Masalahnya bukan di digitalnya. Masalahnya: digital ini dibikin sebagai benteng, bukan jembatan
Padahal kalau mau, sistem digital publik bisa:
- Dibangun bareng komunitas
- Diuji logikanya secara terbuka
- Diajukan fitur berdasarkan kebutuhan rakyat
- Dilacak semua keputusan dan revisinya
- Diakses dan dikoreksi bareng-bareng
Tapi itu gak terjadi.
Karena yang bangun bukan rakyat.
Yang bangun adalah sistem yang takut dibuka.
Sekarang pertanyaannya: gimana lo bisa percaya sistem yang gak pernah ngajak lo bikin bareng?
Lo harus sadar:
Selama ini kita gak cuma kehilangan akses. Kita kehilangan kedaulatan.
Dan selama infrastruktur digital publik dibikin kayak sekarang — kita akan tetap jadi objek kebijakan, bukan pengambil kebijakan.

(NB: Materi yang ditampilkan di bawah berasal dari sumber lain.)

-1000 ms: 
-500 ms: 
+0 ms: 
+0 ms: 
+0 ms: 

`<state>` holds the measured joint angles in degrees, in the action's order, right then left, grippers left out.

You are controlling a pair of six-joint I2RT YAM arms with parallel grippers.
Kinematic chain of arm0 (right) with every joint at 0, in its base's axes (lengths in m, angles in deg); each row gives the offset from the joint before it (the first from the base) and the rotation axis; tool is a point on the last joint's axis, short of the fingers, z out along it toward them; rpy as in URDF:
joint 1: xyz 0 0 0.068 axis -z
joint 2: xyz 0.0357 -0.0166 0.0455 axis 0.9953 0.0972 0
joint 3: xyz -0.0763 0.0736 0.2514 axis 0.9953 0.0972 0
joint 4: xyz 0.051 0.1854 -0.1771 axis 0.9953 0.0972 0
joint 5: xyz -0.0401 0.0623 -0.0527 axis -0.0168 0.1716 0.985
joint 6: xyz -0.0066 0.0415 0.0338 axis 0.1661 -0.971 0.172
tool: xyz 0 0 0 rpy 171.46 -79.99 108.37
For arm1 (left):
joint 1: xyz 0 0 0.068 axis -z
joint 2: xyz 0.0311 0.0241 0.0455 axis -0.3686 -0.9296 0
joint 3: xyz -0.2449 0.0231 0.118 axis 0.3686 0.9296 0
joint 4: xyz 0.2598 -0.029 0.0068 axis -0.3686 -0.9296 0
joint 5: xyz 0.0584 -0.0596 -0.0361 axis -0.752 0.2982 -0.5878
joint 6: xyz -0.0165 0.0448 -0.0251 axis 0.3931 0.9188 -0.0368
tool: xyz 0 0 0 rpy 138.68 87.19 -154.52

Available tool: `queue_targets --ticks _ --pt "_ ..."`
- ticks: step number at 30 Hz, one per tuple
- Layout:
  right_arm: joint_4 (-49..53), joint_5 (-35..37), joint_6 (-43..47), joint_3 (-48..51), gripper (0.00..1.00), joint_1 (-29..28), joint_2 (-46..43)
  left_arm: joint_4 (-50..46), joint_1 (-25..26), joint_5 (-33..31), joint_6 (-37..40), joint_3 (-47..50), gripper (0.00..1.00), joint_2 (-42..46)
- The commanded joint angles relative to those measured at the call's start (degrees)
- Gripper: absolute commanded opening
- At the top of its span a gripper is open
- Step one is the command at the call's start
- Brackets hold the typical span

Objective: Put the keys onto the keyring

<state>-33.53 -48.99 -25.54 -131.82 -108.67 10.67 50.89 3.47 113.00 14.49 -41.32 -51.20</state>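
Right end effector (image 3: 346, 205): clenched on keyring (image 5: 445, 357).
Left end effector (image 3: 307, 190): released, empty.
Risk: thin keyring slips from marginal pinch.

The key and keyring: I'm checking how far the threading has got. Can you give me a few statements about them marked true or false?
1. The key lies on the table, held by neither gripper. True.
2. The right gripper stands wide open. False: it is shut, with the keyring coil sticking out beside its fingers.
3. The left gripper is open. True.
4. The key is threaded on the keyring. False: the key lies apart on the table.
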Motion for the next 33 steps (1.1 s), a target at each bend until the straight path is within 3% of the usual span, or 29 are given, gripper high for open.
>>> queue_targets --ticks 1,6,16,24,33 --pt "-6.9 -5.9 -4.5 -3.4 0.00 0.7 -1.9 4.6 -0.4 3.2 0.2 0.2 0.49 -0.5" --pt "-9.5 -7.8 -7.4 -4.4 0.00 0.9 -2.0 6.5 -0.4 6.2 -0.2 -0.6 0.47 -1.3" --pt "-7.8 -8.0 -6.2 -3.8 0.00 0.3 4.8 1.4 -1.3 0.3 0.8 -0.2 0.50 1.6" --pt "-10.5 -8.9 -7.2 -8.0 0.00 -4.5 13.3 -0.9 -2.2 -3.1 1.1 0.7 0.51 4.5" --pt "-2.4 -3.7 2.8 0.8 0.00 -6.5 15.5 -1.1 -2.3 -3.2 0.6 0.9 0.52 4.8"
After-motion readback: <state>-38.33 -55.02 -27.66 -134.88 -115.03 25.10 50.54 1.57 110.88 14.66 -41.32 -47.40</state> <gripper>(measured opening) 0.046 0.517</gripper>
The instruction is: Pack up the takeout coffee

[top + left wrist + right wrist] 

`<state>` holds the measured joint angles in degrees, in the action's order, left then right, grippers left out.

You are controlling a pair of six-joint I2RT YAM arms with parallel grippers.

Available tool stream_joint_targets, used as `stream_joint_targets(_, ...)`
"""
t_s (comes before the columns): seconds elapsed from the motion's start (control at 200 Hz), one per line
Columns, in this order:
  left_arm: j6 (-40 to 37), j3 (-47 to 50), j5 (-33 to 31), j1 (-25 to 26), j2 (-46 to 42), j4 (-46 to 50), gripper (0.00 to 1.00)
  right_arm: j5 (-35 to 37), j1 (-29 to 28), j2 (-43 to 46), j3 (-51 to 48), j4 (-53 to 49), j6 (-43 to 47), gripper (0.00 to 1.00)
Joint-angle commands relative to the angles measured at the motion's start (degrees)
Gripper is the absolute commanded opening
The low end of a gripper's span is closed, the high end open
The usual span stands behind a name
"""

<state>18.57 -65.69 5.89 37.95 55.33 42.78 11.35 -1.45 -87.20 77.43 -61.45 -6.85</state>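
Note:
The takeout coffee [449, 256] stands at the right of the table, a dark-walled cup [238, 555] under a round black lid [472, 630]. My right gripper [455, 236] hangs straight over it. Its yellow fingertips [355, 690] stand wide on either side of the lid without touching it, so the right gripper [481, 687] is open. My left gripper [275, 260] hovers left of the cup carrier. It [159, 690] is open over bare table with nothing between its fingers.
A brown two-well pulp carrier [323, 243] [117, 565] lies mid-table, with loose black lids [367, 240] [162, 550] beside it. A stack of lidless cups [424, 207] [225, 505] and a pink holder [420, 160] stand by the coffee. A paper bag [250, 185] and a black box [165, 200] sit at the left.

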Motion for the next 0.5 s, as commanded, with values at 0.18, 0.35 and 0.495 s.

Sekarang, waktunya rakyat bikin sistem sendiri
Bukan buat ngelawan teknologi. Tapi buat ngelurusin arahnya.
Kita udah punya alatnya. Kita udah ngerti bahayanya.
Dan kalau kita diem aja, sistem ini akan terus dipakai buat ngontrol — bukan ngebantu.
Gimana caranya? Lo mulai dari sistem yang rakyat bisa pegang bareng: DAO
- Lo bisa bangun aplikasi pelayanan warga yang kode sumbernya terbuka
- Voting fitur di komunitas
- Setiap update dicatat
- Setiap keputusan dana lewat proposal
- Setiap bug bisa dilaporin dan ditindak real-time
Dan bukan itu doang.
Lo bisa bikin DAO pendidikan, DAO bansos, DAO RT, DAO koperasi, DAO kelurahan, DAO lingkungan, DAO transportasi warga, DAO database mandiri.
Setiap DAO berdiri, satu titik kuasa rakyat kebentuk.
Kita cuma butuh sistem yang rakyatnya bisa ngatur ulang dari bawah
Karena lo gak bisa ngarepin pusat paham semua masalah lokal.
Tapi lo bisa bikin sistem lokal yang ngerti betul:
- Siapa yang butuh bantuan
- Siapa yang kontribusi
- Siapa yang ngawasin
- Dan siapa yang bisa ambil keputusan
Dan ini bukan hayalan. Ini udah kejadian di komunitas-komunitas kecil Web3.
Lo tinggal adopsi. Modifikasi. Jalanin.
Sistem publik yang adil harus dibangun dari rakyat, oleh rakyat, dan bisa dikoreksi rakyat.
Kalau sistem digital gak bisa lo koreksi, itu bukan kemajuan. Itu jebakan.
Kalau algoritma distribusi gak bisa lo lihat, itu bukan efisiensi. Itu monopoli kuasa.
Dan kalau infrastruktur publik gak bisa dimiliki bareng, itu bukan milik rakyat. Itu alat elite.
Jadi sekarang lo punya dua pilihan:
- Terus hidup dalam sistem digital yang lo gak bisa sentuh
- Atau mulai bangun sistem digital baru — yang bahkan satu RW pun bisa jadi pemiliknya
Lo gak perlu coding jago.
Lo gak perlu gelar S.Kom.
Lo cukup punya niat buat berhenti nungguin sistem yang gak pernah ngajak lo ngomong.
Karena sistem lama ini gak pernah butuh lo ngerti. Tapi sistem baru gak bisa jalan tanpa lo ngerti.
Dan kalau rakyat gak bangun panggung digitalnya sendiri, lo akan selamanya cuma jadi nama di database yang lo sendiri gak bisa akses
Jangan tunggu infrastruktur jadi penjara.
Bikin dia jadi alat — milik rakyat, dikontrol rakyat, dan bisa dikoreksi bareng-bareng.
Karena sistem terbaik bukan yang sempurna.
Tapi yang bisa diperbaiki oleh orang yang paling kena dampaknya: lo.
Kalau lo udah baca sampai sini…
Gue cuma mau tanya satu hal:
Masih mau nunggu aplikasi baru dari pemerintah? Atau mau mulai bikin sistem sendiri bareng komunitas lo?
Pilih sekarang. Karena lama-lama, semua udah kedigital — kecuali kendali.